Dixons Carphone Launches As Listed Company

Dixons Carphone Merger Is Boardroom Challenge

Updated: 2:53pm UK, Thursday 15 May 2014

By Ian King, Business Presenter, Sky News

Ever since Carphone Warehouse and Dixons announced in February that they were in merger talks, there has been much speculation as to what was in it for both sides.

This applies particularly for Carphone, which does not currently sell many of the products that Dixons does via its various outlets and – its ill-fated tie-up with America’s Best Buy aside – has shown little interest in expanding much beyond mobile phones.

Yet there is industrial logic in the pair combining. The most obvious is the £80m, at least, the pair reckon they will be able to save annually by pooling their buying power.

City analysts suspect that is conservative and that the annual saving will be nearer £100m.

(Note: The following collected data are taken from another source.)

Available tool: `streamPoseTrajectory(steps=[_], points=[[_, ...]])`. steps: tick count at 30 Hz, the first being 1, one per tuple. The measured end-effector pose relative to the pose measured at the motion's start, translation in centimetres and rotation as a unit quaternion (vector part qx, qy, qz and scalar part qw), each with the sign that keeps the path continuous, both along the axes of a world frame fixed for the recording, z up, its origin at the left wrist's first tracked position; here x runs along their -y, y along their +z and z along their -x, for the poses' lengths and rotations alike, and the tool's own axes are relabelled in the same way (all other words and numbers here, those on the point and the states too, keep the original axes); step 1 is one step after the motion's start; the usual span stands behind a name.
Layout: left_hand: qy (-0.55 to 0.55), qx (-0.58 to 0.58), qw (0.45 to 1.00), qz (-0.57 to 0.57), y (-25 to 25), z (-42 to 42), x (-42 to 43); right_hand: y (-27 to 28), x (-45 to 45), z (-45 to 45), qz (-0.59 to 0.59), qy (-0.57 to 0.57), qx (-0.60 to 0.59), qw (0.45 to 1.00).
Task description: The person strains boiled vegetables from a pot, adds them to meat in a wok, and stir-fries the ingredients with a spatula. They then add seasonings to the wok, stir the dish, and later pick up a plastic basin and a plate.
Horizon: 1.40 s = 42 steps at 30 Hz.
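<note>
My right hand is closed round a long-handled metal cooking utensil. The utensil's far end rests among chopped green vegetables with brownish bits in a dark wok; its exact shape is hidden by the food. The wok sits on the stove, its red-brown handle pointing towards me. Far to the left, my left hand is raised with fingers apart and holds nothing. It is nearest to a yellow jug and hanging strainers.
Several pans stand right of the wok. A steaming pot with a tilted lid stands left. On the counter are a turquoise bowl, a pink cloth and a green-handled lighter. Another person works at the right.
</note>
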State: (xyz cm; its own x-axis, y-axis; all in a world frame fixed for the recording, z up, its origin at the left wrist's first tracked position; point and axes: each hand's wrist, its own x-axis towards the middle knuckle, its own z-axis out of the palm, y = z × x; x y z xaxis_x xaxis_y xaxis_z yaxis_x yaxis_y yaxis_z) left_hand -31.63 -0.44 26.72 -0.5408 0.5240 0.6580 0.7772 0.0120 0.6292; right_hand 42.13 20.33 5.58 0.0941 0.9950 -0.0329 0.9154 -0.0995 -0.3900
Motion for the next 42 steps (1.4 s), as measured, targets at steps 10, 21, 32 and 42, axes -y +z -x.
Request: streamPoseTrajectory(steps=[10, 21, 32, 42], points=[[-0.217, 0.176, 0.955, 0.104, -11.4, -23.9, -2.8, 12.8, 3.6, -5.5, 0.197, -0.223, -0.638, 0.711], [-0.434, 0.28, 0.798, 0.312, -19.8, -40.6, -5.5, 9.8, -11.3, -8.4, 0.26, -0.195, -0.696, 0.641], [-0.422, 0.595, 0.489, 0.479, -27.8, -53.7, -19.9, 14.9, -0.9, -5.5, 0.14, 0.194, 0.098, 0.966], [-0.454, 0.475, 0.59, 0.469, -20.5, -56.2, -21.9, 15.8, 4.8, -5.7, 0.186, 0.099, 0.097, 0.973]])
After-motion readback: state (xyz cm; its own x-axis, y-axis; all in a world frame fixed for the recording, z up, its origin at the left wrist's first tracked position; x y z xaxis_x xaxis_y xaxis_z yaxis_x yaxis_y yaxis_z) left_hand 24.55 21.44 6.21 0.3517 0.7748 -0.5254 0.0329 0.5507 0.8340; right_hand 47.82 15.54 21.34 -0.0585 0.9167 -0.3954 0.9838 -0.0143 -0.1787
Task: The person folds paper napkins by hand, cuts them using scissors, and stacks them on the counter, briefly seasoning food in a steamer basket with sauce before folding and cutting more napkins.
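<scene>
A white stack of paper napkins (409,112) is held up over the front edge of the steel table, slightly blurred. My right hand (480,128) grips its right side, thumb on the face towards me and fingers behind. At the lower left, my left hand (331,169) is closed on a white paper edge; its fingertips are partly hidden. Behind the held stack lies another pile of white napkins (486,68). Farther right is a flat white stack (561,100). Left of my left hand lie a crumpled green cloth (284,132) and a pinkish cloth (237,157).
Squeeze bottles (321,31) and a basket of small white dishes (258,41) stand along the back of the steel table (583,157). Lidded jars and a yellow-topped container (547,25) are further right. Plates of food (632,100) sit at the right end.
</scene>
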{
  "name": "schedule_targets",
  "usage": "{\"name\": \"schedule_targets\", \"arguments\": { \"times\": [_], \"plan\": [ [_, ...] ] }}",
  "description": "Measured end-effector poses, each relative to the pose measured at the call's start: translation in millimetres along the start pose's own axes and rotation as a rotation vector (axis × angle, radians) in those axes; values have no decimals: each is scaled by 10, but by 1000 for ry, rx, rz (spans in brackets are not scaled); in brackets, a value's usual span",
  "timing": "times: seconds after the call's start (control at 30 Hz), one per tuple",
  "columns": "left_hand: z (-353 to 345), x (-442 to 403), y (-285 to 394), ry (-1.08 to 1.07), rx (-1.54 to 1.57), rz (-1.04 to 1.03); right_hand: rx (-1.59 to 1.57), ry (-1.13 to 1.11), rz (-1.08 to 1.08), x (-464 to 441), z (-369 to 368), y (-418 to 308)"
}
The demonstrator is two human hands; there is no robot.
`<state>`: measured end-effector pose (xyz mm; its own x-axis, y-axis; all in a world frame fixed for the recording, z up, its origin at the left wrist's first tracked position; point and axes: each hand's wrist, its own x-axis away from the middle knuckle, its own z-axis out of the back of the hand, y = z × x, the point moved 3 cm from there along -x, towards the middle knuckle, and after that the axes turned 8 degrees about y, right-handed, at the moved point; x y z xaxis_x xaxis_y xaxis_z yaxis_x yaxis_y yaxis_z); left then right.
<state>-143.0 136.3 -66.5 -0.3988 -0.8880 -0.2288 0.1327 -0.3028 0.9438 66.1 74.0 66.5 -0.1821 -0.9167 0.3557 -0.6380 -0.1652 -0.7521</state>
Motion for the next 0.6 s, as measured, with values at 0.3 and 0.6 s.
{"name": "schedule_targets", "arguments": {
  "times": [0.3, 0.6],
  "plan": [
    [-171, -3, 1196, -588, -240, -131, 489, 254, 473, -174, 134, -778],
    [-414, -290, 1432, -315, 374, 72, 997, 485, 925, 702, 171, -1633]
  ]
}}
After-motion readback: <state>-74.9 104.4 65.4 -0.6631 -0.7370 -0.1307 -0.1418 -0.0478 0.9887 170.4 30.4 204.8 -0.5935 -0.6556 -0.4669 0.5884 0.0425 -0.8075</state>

But the benefits do not stop there. The main advantage for Dixons is that it currently lacks a significant presence in mobile phones and, in particular, the fast-growing area of smartphones. Joining forces with Carphone removes that at a stroke.

For Carphone, despite some City scepticism, there are also advantages.

The first and most obvious is that Phones4U, its rival, must now surrender the 150+ concessions it presently enjoys in Dixons stores.

However, there is also a defensive quality to this arrangement, as joining forces with Dixons will, to an extent, insulate Carphone from changing trends in the mobile world.

Mobile operators, which give Carphone and Phones4U a percentage of revenues when they sign a customer to their networks, are increasingly opting to cut out the middleman and sell directly to customers both online and on the high street.

Three, the smallest mobile operator, has already stopped selling through the pair while the other three players, EE, O2 and Vodafone, are all expanding their high street presence.

So, for Carphone, joining forces with a partner to diversify its revenues will help protect it from these trends.

The wider appeal for both is that magic word, convergence. Many of the electrical goods sold by Dixons, such as fridges, ovens, lights, televisions and alarm systems, will increasingly in future be controlled by smartphones and other mobile devices. That will create opportunities to sell such products in tandem.

If there is a concern, it is the composition of the merged company and its board.

So-called ‘nil-premium’ mergers, like this one, inevitably flounder. Everyone seems to have a space in the executive car park. 

Sir Charles Dunstone, Carphone’s co-founder and chairman, becomes chairman of the merged entity while his long-standing lieutenant, Roger Taylor, is one of two deputy chairmen along with the Dixons chairman, John Allan.

The Dixons chief executive, Seb James and chief financial officer, Humphrey Singer, take those two posts in the enlarged company but there is also room for Andrew Harrison, the Carphone chief executive, who becomes deputy chief executive, as well as two other executive directors – Katie Bickerstaffe from Dixons and Graham Stapleton from Carphone – as well as no fewer than six non-executive directors.

That makes for a very crowded boardroom and creates plenty of scope for conflict among the executives as they jostle for position.